→ **EXERCISE DIRECTIONS**
Copy out the lines of the records below, and only those lines, from the one with "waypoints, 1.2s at" through the one with "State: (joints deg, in", exactly as they appear.

→ **DATASET CONTENT**
◇ ◇ ◇ ◇ ◇
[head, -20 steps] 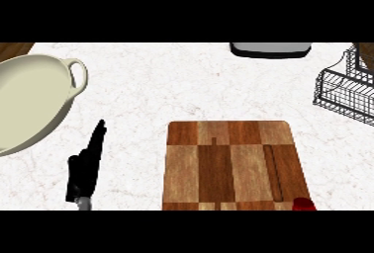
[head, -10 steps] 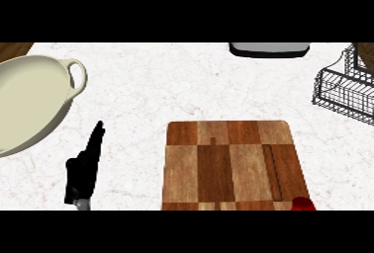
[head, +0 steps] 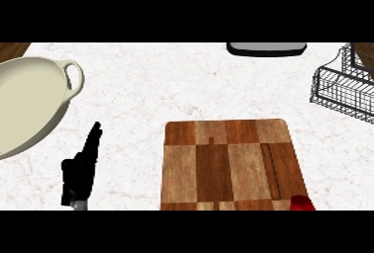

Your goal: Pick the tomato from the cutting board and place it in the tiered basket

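Now our left hand [head: 82, 170], fingers straight and holding nothing, rests at 9 o'clock from the board [head: 230, 165]; the tomato [head: 302, 203] peeks at its 5 o'clock corner, basket [head: 345, 88] at 1 o'clock

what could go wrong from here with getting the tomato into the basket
The tomato sits at the cutting board's near right corner, mostly cut off by the view's lower edge, so a grasp there would be hard to check. The right hand shows nowhere, so its approach cannot be judged. The basket is at the far right, partly out of view, so the carry may end where the drop cannot be seen. The left hand rests open beside the white dish.
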Robot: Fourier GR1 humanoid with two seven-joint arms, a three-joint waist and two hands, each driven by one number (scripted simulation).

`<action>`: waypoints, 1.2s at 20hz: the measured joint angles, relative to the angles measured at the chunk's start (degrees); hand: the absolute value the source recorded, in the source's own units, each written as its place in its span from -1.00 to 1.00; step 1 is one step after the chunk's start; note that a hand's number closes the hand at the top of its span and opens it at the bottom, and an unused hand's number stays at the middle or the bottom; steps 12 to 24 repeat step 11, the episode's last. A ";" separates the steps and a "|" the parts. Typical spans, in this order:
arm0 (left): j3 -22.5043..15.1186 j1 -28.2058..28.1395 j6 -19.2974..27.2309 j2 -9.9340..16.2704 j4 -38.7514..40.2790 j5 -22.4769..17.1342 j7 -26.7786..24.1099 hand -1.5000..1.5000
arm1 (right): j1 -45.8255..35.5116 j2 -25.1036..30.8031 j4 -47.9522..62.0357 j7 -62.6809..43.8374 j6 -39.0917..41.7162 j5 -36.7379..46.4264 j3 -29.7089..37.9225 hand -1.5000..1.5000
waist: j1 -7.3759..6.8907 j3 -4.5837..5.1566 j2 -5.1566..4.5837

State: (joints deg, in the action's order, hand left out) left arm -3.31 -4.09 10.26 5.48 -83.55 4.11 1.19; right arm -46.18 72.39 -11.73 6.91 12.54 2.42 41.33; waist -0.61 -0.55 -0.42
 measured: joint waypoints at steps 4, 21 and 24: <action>0.43 -0.70 0.40 -0.09 -0.16 -0.02 -0.31 0.00 | 5.42 5.30 3.32 1.13 5.09 -2.54 3.33 -1.00 | 1.09 -0.14 0.10; 1.23 -2.28 0.46 -0.02 -0.52 -0.53 -1.29 0.00 | 14.80 9.76 6.83 5.22 14.06 -4.93 6.39 -1.00 | 2.78 -0.44 0.32; 1.23 -2.28 0.46 -0.02 -0.52 -0.53 -1.29 0.00 | 14.80 9.76 6.83 5.22 14.06 -4.93 6.39 -1.00 | 2.78 -0.44 0.32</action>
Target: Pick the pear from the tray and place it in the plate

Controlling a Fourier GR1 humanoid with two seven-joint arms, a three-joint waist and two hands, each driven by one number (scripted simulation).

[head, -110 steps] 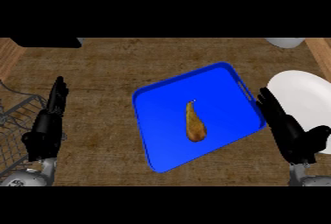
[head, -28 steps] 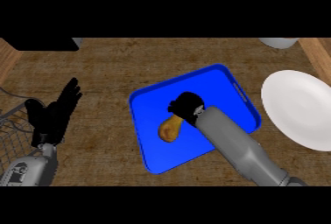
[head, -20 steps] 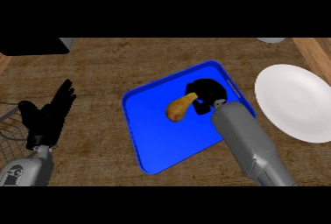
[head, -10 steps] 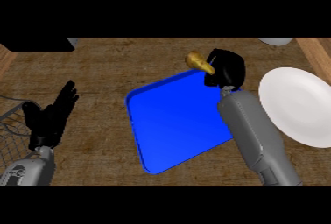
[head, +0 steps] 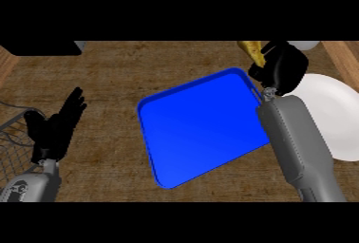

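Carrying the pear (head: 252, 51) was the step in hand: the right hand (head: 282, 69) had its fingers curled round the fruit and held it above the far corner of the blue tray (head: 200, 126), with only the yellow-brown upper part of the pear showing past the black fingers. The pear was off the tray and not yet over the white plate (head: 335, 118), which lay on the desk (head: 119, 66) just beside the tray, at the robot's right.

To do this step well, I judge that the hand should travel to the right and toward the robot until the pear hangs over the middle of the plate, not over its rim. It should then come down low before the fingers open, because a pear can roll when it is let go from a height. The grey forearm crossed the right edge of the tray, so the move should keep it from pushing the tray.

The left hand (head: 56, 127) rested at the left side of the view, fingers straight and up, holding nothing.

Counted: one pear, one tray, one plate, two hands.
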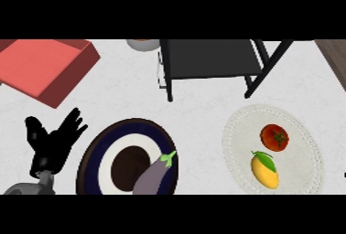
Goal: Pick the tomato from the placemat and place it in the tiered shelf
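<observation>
Two items lie on the pale round placemat (297,137) at about 4 o'clock in the head view: the red tomato (275,137) toward the mat's upper middle, and a yellow mango (265,170) with a green leaf just below it, at the tomato's 6 o'clock, close but apart. Nothing touches the tomato.

The black tiered shelf (209,58) stands at 12 o'clock, its dark top panel and slanted legs on the white counter (196,119). It is well apart from the placemat, which sits at its 5 o'clock.

Left hand (52,139) shows at 8 o'clock near the view's left edge, fingers straight and spread, pointing toward 1 o'clock, holding nothing; the grey forearm enters from the lower edge. Right hand is out of sight in this view.

A dark-rimmed plate (94,155) with a white ring and brown centre lies at 7 o'clock, just right of the left hand. A purple eggplant (154,173) rests across its lower right part. A red box (40,66) sits at 10 o'clock. A small round object (143,44) is partly visible at the top edge, left of the shelf; type not discernible.
</observation>
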Robot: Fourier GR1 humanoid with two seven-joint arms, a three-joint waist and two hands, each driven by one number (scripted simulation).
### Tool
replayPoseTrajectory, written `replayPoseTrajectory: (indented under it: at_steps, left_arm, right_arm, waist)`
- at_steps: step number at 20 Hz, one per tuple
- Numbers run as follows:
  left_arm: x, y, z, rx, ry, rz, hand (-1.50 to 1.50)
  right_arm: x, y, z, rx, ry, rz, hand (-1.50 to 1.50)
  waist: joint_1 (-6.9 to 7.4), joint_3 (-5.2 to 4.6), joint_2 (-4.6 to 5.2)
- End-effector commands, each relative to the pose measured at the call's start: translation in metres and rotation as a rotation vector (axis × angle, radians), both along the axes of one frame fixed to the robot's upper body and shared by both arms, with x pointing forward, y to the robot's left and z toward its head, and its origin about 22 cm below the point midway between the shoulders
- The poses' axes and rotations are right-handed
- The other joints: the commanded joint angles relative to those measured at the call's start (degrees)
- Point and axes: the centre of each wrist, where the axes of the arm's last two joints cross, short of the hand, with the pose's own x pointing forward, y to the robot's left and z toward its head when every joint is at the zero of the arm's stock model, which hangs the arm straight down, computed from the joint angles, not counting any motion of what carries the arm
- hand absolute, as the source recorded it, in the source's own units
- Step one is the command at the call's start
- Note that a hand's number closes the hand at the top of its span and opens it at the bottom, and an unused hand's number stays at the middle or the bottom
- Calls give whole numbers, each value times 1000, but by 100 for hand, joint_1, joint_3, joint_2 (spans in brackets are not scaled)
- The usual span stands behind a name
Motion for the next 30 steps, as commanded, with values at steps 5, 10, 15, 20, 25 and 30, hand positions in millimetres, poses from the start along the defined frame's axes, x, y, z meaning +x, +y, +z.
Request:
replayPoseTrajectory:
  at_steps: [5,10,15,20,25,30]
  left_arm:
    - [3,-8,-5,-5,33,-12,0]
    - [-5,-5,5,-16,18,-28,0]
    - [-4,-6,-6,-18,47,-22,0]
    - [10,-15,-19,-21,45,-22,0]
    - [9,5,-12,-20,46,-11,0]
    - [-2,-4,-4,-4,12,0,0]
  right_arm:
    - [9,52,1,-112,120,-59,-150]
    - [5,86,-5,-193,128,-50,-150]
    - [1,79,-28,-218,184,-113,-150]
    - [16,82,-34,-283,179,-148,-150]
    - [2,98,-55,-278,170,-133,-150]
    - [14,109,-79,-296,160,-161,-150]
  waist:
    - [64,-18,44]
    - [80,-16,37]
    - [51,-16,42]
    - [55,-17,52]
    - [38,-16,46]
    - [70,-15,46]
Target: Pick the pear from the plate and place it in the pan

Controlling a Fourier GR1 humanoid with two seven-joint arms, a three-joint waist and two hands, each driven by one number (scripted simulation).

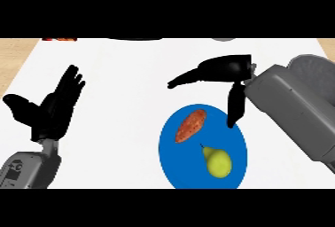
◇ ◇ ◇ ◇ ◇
→ **TASK RESPONSE**
`<action>`: waypoints, 1.2s at 20hz: the measured joint angles, relative to the angles measured at the chunk's start (degrees); hand: the absolute value the source recorded, in the source's own units, each written as its place in its span from -1.00 to 1.00; step 1 is one step after the chunk's start; note that a hand's number closes the hand at the top of its span and opens it at the bottom, and an unused hand's number stays at the middle or the bottom; steps 12 to 24 repeat step 11, the episode's last. A ";" separates the steps and a "|" the parts. Typical spans, in this order:
arm0 (left): j3 -22.5043..15.1186 j1 -28.2058..28.1395 j6 -19.2974..27.2309 j2 -9.9340..16.2704 j4 -38.7514..40.2790 j5 -22.4769..17.1342 j7 -26.7786..24.1099 hand -1.5000..1.5000
arm1 (right): j1 -45.8255..35.5116 j2 -25.1036..30.8031 j4 -47.9522..62.0357 j7 -62.6809..43.8374 j6 -39.0917..41.7162 j5 -36.7379..46.4264 j3 -29.7089..37.9225 hand -1.5000..1.5000
waist: j1 -7.3759..6.8907 j3 -4.5837..5.1566 j2 -5.1566..4.5837

State: (joints deg, in the action's order, hand left out) left arm -3.31 -4.09 10.26 5.48 -83.55 4.11 1.19; right arm -46.18 72.39 -11.73 6.91 12.54 2.42 41.33; waist -0.61 -0.55 -0.42

Output for the exercise is now complete.